I’m horribly confused. In United States v. Phillippe, 63 M.J. 307 (C.A.A.F. 2006), CAAF knocked down a three-year UA to a 49-day UA. CAAF ordered that the record be “remand[ed] to the United States Army Court of Criminal Appeals for reassessment under Sales, 22 M.J. at 307-08, or a rehearing may be ordered if appropriate.” Id. at 312. When the case went back to ACCA, in an opinion available here, it concluded that “we cannot be reasonably certain of what sentence might have been adjudged and approved for a forty-nine day absence.” United States v. Phillippe, No. ARMY 20040616, slip op. at 1 (A. Ct. Crim. App. Sept. 11, 2006). ACCA set aside Private Phillipe’s sentence and returned the record to the CA for a “rehearing on the remaining period of absence without leave, if practical, and the sentence.” Id., slip op. at 2. The case then drops off the radar. I can’t find anything on the Web telling me what happened on remand to the CA or what happened at ACCA when the case returned to that court. But last Tuesday, CAAF set aside whatever ACCA did in a summary disposition that granted review of the following issue: “WHETHER THE ARMY COURT OF CRIMINAL APPEALS ABUSED ITS DISCRETION IN REASSESSING APPELLANT’S SENTENCE, HAVING ALREADY CONCEDED THAT IT COULD NOT BE REASONABLY CERTAIN WHAT SENTENCE MIGHT BE IMPOSED AT THE TRIAL LEVEL.” United States v. Phillippe, __ M.J. ___, No. 05-0674/AR (C.A.A.F. Sept. 30, 2008). CAAF summarily concluded “that the Court of Criminal Appeals abused its discretion in reassessing Appellant’s sentence.” Id. CAAF reversed ACCA as to the sentence and kicked the case back to the Army JAG.
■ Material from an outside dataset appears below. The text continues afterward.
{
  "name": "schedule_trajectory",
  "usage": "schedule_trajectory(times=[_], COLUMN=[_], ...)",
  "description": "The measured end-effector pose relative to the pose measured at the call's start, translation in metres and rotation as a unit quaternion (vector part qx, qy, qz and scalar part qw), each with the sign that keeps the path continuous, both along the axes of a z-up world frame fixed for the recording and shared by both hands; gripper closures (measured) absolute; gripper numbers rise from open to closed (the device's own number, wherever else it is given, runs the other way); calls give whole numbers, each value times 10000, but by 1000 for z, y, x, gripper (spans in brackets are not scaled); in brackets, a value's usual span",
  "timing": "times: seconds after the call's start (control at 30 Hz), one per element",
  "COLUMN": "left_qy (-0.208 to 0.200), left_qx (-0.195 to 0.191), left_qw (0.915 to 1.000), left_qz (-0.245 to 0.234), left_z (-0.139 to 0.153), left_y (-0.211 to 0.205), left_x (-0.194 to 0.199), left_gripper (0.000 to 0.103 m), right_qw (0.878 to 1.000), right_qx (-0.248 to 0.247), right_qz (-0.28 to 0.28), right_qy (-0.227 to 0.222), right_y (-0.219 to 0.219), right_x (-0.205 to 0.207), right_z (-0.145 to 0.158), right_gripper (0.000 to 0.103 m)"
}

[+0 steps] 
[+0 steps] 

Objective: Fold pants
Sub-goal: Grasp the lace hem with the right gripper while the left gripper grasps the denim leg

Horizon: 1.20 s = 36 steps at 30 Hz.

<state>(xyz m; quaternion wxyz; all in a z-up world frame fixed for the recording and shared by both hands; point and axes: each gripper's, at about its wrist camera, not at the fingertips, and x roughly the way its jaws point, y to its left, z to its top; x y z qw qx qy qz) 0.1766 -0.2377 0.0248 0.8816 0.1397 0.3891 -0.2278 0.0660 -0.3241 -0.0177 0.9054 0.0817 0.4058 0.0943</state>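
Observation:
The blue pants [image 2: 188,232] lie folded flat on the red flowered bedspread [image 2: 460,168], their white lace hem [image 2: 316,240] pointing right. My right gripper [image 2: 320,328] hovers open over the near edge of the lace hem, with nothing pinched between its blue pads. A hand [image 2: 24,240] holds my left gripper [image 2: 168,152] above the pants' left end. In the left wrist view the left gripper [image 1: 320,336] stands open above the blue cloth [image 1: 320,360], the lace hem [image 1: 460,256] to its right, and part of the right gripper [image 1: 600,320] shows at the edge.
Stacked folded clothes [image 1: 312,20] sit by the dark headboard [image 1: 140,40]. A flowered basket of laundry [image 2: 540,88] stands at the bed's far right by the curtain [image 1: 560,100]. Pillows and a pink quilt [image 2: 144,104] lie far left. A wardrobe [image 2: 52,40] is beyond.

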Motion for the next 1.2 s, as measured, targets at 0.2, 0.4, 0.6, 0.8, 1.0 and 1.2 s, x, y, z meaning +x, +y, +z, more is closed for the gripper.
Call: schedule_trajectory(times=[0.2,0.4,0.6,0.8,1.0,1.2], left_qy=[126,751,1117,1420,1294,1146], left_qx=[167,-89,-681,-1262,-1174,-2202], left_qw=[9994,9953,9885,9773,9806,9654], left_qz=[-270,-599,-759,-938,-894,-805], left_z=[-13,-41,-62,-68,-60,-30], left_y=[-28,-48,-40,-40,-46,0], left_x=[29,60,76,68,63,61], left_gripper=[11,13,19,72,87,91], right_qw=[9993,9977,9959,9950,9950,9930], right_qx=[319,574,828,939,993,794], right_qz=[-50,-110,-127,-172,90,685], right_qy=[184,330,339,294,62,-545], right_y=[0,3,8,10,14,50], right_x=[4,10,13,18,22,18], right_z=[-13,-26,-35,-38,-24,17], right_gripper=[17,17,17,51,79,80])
What could ACCA possibly have done in its third look at the case that resulted in that outcome? Army Lurker, if you’re still out there, could you please explain this one?

One Response to “CAAF flips Phillippe — again”

  1. Anonymous says:

    I think ACCA found an error at the rehearing and then tried to cure the error by doing thier own sentence re-assessment (I believe without changing the new sentence). An on-the-ball appellate counsel caught why ACCA couldn’t do that in this case, as explained in the original post.